Task prompt: Look through the material below. Return exactly the lines from the one with "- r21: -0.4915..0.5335" through the one with "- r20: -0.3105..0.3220", both included.

Information given:
········

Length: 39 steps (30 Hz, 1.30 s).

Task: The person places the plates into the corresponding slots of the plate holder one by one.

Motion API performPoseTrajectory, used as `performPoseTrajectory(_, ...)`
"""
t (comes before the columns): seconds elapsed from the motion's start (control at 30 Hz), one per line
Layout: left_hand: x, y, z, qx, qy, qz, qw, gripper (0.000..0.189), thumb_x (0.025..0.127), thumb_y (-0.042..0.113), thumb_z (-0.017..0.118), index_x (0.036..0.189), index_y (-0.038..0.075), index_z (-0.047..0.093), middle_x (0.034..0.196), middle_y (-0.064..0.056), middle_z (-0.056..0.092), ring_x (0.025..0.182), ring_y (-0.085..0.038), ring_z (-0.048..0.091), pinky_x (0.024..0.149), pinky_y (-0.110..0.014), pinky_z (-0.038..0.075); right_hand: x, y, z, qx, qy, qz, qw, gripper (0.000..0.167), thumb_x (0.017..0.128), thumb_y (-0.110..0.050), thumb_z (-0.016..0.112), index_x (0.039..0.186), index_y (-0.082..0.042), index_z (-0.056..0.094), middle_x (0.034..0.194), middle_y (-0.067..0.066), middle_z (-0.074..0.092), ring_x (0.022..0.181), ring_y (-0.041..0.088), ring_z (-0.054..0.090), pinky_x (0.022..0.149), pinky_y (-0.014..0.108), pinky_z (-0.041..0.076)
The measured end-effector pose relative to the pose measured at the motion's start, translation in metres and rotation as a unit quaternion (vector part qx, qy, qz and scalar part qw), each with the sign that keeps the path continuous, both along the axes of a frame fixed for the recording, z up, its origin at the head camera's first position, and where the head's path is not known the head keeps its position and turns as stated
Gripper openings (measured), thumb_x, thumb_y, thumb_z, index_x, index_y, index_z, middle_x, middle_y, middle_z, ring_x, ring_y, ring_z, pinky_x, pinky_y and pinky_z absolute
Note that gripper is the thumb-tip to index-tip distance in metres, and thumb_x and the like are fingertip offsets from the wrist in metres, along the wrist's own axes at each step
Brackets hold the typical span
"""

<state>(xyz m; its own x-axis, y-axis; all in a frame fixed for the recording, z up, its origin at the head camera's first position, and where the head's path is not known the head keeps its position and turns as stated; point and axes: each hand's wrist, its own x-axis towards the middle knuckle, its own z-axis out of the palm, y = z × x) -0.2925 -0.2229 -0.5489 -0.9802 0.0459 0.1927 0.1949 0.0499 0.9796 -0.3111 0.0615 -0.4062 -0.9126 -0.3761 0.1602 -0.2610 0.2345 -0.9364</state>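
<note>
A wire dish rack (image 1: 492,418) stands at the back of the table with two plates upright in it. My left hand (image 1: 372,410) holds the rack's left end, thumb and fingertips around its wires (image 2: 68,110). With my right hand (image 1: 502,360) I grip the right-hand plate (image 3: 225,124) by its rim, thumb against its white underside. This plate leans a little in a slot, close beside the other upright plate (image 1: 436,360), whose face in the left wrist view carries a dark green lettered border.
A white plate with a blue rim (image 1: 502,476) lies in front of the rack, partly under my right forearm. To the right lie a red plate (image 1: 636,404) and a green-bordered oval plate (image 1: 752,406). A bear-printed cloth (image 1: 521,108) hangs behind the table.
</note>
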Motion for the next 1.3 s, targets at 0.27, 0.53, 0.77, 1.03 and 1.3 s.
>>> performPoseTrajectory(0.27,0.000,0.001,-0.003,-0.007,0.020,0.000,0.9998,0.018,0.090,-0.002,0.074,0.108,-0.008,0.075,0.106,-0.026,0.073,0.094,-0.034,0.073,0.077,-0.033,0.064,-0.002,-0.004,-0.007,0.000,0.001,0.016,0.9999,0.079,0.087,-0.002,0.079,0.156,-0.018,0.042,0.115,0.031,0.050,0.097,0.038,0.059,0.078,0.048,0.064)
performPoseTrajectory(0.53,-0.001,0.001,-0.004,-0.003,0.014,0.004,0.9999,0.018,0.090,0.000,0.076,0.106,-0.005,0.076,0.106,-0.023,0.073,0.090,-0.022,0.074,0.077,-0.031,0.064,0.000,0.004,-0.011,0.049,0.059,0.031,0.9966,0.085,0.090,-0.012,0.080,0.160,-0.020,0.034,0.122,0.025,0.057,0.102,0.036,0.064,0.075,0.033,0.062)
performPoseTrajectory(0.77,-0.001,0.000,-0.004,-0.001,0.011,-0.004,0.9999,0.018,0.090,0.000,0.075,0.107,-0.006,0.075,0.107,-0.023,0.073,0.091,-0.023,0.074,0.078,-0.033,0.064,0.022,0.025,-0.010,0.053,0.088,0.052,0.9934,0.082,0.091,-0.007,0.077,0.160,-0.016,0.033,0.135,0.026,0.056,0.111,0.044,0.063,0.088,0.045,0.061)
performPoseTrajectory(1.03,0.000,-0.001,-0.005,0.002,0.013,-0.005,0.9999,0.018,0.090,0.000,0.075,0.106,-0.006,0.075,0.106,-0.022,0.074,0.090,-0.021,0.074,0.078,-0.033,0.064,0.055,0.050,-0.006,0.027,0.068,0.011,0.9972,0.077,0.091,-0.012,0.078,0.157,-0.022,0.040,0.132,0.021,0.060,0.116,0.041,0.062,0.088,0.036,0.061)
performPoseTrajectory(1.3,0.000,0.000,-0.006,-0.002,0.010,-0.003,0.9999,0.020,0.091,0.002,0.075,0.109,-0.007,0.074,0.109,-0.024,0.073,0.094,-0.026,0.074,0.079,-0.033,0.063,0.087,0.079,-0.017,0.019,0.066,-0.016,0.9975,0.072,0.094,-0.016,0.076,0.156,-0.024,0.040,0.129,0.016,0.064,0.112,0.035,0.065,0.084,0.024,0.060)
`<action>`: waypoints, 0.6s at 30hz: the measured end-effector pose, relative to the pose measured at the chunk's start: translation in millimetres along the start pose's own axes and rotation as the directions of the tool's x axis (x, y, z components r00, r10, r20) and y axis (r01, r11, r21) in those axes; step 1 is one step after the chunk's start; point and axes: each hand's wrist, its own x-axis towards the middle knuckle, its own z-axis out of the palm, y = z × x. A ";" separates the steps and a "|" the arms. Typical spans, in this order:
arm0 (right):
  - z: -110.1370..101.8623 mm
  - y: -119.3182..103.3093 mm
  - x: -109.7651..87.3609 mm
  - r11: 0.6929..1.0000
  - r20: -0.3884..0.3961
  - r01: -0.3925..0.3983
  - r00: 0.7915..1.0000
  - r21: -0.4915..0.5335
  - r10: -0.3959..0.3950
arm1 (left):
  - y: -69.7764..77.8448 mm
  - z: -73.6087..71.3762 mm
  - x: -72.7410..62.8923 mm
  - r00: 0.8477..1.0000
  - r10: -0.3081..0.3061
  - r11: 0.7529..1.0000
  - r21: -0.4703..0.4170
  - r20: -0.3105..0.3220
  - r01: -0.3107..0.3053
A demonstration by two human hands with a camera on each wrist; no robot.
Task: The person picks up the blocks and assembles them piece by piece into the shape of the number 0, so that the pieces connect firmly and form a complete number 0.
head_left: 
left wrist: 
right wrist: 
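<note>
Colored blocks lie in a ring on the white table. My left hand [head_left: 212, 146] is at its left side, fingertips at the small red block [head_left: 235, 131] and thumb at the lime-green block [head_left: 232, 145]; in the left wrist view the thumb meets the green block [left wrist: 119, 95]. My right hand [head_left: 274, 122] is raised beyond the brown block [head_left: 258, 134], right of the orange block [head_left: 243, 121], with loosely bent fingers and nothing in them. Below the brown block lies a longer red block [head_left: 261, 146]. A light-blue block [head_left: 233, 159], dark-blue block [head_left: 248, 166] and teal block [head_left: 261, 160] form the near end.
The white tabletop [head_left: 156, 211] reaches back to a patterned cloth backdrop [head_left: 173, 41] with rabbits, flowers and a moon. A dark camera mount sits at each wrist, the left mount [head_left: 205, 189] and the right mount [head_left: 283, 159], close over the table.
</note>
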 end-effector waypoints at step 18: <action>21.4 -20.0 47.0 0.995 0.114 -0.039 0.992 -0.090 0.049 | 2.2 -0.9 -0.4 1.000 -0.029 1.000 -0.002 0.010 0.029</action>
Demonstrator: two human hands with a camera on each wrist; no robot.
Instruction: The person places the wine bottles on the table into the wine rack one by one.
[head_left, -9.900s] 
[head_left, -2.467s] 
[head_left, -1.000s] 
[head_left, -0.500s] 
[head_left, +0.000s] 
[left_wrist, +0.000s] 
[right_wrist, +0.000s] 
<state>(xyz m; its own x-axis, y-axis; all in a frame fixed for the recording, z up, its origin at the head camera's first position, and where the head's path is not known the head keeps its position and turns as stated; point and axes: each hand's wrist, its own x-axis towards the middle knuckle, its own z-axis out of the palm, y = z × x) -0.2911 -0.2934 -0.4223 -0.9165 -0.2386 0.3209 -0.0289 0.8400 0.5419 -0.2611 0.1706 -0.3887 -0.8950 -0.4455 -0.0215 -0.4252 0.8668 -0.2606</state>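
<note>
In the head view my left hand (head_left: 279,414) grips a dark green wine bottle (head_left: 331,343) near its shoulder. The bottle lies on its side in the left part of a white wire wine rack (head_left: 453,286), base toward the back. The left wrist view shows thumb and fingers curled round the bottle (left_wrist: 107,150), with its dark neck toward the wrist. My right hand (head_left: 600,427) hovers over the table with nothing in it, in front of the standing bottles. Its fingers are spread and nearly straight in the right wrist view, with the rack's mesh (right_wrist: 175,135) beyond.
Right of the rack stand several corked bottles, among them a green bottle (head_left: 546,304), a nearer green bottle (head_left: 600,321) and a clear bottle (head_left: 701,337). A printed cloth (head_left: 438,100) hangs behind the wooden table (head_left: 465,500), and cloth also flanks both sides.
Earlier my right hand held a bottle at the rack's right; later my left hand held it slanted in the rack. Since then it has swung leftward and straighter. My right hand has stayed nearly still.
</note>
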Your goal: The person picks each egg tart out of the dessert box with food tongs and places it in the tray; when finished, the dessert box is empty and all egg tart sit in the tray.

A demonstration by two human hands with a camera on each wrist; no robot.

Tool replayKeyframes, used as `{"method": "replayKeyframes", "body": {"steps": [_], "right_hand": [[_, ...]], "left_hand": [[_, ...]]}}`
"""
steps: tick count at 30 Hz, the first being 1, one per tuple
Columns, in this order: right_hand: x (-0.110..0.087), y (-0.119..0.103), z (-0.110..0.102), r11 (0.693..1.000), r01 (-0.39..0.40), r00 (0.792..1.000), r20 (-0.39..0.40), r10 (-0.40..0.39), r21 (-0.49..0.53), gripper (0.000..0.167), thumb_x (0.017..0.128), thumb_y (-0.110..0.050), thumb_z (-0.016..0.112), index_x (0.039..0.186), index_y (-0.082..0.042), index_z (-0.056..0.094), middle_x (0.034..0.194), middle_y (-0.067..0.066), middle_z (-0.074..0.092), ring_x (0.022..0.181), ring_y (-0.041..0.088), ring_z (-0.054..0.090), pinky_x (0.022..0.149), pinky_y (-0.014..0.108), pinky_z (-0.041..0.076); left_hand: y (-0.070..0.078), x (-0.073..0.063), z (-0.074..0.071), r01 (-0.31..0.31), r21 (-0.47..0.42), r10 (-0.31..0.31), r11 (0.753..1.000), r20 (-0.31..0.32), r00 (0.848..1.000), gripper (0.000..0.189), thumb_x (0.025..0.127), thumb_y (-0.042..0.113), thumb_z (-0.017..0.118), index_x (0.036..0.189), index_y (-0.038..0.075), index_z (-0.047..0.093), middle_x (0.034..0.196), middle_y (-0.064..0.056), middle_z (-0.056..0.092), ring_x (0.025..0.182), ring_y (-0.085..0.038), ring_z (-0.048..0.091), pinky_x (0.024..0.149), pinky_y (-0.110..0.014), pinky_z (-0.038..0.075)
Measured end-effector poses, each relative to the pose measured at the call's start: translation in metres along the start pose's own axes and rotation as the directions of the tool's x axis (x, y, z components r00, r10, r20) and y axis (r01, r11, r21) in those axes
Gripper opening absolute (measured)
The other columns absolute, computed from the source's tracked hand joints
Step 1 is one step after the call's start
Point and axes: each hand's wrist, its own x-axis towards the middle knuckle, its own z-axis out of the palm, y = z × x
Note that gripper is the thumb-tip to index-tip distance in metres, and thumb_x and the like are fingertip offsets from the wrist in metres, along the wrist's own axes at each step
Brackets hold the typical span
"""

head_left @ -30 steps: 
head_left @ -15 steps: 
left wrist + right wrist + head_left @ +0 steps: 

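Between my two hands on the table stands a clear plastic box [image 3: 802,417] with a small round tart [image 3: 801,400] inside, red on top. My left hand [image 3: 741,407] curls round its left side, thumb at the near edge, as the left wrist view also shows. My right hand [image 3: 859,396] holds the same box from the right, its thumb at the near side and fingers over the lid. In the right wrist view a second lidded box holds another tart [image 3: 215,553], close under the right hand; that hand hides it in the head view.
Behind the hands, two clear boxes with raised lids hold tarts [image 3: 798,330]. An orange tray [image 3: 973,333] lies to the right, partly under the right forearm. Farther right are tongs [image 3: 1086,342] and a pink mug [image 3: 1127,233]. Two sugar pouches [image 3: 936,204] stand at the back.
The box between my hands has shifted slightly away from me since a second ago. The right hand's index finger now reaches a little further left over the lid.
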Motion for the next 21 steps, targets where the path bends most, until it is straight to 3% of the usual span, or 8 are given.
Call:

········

Exercise response:
  - r21: -0.4915..0.5335
  - r10: -0.3959..0.3950
arm1 (left):
  - y: -69.7764..77.8448 mm
  - z: -73.6087..71.3762 mm
  - x: -72.7410..62.8923 mm
  - r00: 0.8477..1.0000
  - r10: -0.3081..0.3061
  - r11: 0.7529..1.0000
  - r21: -0.4703..0.4170
  - r20: -0.3105..0.3220

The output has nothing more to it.